═══ SUPPLIED INFORMATION ═══

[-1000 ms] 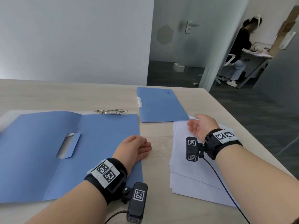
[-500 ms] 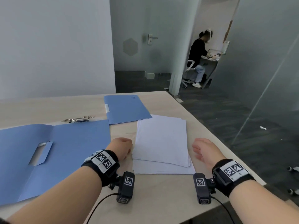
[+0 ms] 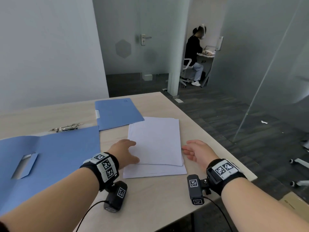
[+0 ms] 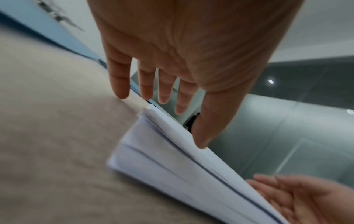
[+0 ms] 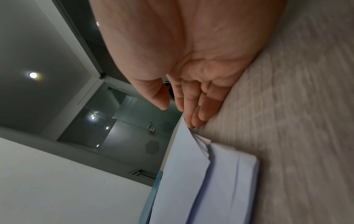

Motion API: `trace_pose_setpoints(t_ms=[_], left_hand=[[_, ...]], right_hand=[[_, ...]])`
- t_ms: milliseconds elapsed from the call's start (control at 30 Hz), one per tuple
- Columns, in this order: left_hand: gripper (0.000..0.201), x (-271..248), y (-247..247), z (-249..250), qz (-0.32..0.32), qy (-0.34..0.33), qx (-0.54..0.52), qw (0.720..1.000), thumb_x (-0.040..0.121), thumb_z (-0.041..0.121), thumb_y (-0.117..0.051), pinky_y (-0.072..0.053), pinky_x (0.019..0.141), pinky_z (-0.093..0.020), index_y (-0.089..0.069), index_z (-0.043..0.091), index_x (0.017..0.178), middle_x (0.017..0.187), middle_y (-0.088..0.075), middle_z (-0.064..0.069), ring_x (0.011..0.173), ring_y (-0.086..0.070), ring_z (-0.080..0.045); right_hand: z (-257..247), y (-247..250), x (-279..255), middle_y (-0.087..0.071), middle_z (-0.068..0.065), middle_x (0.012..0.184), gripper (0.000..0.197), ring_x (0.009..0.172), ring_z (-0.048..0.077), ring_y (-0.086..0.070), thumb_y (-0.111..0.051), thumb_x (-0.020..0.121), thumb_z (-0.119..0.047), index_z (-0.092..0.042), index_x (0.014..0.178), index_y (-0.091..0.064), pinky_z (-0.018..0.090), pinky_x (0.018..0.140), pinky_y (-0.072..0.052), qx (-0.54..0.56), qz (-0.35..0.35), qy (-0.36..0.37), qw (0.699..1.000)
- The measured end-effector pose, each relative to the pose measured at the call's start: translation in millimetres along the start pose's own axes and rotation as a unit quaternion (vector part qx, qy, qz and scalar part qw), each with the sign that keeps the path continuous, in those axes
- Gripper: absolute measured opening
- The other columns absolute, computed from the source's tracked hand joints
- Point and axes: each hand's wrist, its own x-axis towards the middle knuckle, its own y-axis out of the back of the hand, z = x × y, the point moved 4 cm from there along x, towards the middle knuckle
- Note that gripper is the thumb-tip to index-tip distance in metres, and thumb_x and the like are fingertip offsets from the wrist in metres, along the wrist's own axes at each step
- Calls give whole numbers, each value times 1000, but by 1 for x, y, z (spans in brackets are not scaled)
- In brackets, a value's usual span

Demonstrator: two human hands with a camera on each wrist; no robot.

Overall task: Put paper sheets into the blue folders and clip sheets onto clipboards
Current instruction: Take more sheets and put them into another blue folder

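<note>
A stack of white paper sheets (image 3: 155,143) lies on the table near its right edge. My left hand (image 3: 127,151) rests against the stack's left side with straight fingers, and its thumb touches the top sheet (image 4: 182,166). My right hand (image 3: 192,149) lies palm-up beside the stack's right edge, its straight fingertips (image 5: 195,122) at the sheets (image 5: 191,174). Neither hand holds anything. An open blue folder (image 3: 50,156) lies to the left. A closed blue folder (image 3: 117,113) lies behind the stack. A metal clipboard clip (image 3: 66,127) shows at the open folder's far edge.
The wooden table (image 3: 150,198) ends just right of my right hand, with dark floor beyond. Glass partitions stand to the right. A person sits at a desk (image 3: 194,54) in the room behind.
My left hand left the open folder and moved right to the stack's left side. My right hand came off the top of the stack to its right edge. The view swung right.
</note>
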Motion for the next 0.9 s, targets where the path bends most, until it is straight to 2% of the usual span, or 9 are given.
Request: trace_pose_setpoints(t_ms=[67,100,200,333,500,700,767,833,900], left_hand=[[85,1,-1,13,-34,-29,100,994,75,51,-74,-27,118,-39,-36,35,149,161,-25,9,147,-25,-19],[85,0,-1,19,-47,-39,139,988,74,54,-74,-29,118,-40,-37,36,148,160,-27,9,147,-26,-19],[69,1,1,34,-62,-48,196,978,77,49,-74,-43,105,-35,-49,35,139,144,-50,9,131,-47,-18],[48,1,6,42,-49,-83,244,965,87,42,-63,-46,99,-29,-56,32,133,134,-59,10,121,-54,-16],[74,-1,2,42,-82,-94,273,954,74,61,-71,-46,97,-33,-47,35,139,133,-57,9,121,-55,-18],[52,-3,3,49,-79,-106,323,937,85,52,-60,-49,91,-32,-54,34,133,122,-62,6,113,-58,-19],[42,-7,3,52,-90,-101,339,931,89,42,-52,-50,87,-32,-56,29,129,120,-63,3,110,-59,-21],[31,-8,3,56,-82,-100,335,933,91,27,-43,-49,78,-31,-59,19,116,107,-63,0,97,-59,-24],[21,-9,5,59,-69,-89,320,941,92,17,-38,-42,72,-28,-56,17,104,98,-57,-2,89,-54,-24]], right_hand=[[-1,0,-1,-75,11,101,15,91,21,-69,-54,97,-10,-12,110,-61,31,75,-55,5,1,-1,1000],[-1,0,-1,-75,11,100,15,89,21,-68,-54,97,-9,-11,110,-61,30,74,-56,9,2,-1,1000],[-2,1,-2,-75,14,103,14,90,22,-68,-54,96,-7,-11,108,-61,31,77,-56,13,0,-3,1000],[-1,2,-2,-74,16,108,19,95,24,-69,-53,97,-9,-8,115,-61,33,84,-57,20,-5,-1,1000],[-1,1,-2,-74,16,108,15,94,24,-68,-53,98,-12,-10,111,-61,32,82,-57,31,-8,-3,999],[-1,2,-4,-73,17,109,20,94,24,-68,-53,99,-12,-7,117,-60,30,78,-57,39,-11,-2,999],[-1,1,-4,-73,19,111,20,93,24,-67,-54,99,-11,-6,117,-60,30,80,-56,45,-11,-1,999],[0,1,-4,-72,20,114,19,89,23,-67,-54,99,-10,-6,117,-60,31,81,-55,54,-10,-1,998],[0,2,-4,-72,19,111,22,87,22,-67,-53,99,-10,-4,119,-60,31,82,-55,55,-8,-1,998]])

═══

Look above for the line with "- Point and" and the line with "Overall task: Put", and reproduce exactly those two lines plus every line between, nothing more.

- Point and axes: each hand's wrist, its own x-axis towards the middle knuckle, its own y-axis out of the back of the hand, z = x × y, the point moved 4 cm from there along x, towards the middle knuckle
- Note that gripper is the thumb-tip to index-tip distance in metres, and thumb_x and the like are fingertip offsets from the wrist in metres, along the wrist's own axes at each step
- Calls give whole numbers, each value times 1000, but by 1 for x, y, z (spans in brackets are not scaled)
- In brackets, a value's usual span

Demonstrator: two human hands with a camera on each wrist; no robot.

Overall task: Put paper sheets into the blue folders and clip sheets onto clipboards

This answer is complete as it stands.